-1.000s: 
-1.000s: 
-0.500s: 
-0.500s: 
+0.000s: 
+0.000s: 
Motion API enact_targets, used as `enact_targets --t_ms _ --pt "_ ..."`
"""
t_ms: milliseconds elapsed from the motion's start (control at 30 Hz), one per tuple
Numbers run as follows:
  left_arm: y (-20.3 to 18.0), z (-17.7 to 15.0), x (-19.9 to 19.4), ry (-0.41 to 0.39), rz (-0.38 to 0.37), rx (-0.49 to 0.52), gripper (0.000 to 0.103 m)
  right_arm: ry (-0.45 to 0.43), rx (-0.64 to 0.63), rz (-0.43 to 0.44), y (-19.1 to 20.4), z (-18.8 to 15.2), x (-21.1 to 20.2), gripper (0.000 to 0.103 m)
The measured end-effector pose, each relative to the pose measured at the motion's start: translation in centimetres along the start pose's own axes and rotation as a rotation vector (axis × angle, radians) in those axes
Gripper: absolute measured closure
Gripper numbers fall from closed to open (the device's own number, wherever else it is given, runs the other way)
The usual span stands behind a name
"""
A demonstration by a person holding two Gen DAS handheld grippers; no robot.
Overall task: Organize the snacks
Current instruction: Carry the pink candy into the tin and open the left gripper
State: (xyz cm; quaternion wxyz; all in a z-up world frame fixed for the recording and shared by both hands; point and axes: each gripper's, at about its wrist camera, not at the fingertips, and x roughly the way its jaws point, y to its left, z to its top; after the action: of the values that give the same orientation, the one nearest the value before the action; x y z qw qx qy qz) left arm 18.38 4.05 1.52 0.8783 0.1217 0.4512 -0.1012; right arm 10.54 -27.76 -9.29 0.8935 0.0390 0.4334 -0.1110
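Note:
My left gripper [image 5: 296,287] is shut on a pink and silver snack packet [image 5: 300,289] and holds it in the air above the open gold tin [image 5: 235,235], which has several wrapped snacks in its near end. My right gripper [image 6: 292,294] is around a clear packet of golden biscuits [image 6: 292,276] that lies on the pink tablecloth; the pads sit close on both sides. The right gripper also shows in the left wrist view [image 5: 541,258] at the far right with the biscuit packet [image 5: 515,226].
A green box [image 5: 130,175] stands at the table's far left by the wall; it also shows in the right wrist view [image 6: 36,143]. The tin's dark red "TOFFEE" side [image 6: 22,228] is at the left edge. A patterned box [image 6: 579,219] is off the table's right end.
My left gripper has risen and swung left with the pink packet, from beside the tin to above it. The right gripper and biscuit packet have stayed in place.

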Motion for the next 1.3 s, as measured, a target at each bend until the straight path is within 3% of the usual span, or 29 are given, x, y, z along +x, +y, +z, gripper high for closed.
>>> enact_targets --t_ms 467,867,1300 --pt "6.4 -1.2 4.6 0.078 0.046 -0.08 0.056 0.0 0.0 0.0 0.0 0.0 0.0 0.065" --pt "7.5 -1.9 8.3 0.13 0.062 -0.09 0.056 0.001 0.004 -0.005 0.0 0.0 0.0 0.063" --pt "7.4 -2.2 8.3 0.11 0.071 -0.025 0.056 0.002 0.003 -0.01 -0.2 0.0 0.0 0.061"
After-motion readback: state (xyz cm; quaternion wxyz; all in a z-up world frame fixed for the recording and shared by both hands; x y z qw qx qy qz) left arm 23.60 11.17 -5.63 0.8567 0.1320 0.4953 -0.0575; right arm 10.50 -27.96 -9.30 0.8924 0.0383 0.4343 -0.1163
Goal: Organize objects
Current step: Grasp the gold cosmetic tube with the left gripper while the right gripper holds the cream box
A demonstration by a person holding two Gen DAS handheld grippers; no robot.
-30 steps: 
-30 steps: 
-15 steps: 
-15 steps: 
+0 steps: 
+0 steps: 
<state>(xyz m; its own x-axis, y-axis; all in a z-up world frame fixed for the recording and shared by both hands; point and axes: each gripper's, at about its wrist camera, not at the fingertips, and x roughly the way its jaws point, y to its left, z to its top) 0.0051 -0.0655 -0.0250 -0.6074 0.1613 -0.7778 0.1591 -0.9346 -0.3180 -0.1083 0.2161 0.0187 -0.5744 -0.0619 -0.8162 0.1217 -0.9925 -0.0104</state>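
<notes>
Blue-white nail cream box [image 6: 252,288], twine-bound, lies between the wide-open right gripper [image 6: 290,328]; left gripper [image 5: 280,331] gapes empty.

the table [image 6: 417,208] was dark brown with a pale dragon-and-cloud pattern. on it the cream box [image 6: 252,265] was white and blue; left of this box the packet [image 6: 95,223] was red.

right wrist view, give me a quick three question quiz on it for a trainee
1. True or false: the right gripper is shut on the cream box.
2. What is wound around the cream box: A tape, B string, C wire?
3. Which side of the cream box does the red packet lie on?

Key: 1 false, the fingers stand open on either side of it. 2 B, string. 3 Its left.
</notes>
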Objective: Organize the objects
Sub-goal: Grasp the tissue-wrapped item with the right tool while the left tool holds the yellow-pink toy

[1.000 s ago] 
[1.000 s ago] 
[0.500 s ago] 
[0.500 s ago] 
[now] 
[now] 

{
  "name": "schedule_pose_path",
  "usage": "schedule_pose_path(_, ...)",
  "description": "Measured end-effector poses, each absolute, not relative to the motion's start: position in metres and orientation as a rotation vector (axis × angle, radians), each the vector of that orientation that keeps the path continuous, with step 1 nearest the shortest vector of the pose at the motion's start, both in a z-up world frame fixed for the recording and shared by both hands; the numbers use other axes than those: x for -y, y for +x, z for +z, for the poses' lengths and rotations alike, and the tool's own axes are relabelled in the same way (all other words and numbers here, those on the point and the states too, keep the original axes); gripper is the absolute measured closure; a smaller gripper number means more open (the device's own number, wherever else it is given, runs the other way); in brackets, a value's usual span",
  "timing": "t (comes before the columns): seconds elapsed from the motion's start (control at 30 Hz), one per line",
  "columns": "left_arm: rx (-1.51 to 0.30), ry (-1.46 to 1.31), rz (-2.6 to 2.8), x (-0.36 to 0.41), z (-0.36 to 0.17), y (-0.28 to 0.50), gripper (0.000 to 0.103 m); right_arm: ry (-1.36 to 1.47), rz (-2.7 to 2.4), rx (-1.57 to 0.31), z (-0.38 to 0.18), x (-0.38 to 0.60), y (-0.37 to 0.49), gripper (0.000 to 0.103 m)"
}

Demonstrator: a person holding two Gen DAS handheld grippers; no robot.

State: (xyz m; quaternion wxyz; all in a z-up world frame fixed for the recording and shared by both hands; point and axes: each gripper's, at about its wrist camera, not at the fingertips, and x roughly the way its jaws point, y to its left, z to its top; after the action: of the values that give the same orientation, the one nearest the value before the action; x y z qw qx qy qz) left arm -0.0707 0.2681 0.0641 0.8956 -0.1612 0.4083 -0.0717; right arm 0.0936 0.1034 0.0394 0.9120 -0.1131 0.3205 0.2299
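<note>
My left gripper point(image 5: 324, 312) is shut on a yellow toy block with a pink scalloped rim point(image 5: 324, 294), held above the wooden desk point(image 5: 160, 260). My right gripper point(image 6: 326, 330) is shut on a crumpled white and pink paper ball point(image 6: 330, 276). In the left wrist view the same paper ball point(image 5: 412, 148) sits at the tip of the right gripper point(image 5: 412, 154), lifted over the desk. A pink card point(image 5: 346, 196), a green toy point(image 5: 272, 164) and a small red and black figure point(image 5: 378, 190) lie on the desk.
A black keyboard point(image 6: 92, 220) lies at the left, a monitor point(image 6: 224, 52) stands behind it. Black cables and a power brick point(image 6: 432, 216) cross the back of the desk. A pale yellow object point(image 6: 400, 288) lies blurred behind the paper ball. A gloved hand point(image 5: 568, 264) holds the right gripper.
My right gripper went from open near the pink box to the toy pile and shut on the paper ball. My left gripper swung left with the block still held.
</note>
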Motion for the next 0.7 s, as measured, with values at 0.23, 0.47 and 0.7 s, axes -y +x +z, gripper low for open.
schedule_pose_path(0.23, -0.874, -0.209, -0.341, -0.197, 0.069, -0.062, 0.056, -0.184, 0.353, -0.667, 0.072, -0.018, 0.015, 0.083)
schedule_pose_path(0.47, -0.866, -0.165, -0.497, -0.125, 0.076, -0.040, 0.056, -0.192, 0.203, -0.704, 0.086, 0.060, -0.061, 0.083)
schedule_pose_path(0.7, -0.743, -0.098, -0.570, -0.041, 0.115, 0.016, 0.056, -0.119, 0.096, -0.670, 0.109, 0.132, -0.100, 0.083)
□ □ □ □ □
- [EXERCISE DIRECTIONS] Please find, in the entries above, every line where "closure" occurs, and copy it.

- [REPLY]
Gripper: absolute measured closure
  "description": "Measured end-effector poses, each absolute, not relative to the motion's start: position in metres and orientation as a rotation vector (axis × angle, radians), each the vector of that orientation that keeps the path continuous, with step 1 nearest the shortest vector of the pose at the motion's start, both in a z-up world frame fixed for the recording and shared by both hands; the numbers use other axes than those: x for -y, y for +x, z for +z, for the poses' lengths and rotations alike, and the tool's own axes are relabelled in the same way (all other words and numbers here, those on the point and the states too, keep the original axes); gripper is the absolute measured closure; a smaller gripper number means more open (the device's own number, wherever else it is given, runs the other way); in brackets, a value's usual span",

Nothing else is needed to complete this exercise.